Dalam beberapa bulan terakhir, Rusia telah memutus aliran gas ke Bulgaria, Polandia, Finlandia, serta perusahaan Denmark Orsted, perusahaan Belanda Gasterra dan Shell untuk kontrak dengan Jerman.
Langkah Rusia itu dilakukan setelah negara-negara dan perusahaan-perusahaan itu menolak permintaan untuk beralih ke pembayaran dalam rubel sebagai tanggapan atas sanksi Eropa.
Putin mengungkapkan “blitzkrieg” ekonomi Barat telah gagal tetapi mengakui kerusakan telah terjadi pada ekonomi senilai US$ 1,8 triliun.

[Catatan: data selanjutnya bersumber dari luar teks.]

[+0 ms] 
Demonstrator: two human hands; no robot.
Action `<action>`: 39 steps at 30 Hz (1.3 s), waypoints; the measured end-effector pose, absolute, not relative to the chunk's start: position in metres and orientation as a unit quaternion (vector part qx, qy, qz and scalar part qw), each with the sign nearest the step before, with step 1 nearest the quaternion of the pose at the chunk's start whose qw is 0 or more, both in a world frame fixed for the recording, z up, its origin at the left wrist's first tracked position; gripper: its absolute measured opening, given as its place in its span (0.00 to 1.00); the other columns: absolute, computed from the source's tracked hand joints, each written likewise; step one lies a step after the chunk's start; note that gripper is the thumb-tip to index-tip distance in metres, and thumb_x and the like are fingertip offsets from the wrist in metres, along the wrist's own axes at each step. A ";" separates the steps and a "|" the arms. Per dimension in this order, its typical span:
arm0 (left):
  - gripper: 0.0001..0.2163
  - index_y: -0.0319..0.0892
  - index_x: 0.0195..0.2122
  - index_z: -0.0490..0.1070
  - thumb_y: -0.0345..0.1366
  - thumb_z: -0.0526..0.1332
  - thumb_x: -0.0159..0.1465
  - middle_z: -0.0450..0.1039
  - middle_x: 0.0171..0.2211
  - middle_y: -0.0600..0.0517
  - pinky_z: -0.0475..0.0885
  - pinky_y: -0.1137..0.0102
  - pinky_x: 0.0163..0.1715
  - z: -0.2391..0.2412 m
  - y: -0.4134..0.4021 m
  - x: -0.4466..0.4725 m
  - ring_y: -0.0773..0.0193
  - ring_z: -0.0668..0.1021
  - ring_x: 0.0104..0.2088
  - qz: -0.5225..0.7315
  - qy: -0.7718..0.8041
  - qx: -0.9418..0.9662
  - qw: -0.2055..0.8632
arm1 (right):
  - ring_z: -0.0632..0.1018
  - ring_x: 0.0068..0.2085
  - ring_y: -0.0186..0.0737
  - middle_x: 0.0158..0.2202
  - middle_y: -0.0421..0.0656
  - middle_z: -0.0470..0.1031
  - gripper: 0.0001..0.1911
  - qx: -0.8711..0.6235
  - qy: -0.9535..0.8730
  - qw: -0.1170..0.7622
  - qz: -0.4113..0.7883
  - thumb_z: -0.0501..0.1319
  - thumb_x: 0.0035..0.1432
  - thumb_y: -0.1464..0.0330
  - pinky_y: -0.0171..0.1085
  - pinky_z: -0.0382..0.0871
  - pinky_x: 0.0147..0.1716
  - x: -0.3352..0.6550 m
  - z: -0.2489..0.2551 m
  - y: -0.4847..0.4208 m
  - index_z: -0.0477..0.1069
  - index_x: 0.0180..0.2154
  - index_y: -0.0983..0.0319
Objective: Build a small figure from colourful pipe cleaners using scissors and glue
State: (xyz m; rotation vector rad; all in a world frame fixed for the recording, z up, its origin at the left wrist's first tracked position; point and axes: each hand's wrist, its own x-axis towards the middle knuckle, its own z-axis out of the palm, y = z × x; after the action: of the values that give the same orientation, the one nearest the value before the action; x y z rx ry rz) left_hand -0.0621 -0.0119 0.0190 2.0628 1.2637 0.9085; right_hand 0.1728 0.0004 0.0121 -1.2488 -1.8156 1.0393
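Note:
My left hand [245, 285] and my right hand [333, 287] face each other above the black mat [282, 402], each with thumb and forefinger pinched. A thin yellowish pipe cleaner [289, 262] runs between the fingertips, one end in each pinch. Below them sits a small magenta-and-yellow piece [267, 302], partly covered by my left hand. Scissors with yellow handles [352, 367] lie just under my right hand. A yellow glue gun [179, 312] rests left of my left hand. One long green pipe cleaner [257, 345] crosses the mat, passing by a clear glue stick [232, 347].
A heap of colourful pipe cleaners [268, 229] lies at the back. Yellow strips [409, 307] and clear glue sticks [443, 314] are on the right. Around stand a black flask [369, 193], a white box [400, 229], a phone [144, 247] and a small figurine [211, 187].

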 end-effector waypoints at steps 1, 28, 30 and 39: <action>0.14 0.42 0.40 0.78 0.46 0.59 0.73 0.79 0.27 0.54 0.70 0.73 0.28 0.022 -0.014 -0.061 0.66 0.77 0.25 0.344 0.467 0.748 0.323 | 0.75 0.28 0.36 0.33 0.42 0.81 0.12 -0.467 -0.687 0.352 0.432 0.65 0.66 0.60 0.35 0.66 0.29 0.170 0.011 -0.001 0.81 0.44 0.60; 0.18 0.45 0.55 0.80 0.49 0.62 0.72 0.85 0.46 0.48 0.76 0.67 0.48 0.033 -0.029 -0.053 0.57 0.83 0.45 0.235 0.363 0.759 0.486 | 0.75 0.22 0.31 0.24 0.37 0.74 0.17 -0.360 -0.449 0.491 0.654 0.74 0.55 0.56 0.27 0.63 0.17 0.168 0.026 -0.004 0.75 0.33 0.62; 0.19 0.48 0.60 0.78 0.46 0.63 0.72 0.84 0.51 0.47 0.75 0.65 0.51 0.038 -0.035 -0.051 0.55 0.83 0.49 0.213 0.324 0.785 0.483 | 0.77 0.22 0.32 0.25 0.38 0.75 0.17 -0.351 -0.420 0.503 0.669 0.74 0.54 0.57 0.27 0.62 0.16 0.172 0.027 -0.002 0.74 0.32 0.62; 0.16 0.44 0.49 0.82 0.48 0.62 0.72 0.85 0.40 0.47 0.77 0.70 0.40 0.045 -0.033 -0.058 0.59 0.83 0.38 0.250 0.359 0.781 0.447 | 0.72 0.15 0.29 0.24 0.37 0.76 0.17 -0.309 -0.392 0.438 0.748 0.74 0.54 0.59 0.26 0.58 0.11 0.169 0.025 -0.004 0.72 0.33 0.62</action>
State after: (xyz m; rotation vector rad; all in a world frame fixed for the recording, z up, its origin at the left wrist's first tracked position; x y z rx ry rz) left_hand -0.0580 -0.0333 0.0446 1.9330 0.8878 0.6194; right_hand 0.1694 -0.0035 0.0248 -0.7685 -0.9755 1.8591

"Kita harus merasa percaya diri, tapi Anda harus melihat risikonya, risikonya masih ada," ungkap Putin.
Sanksi Barat yang diberikan ke Rusia sejak menyerang Ukraina pada 24 Februari lalu, telah merusak harga energi dan pangan bahkan mengancam pertumbuhan ekonomi global.
Rusia memiliki kontribusi besar di dalam pasar energi.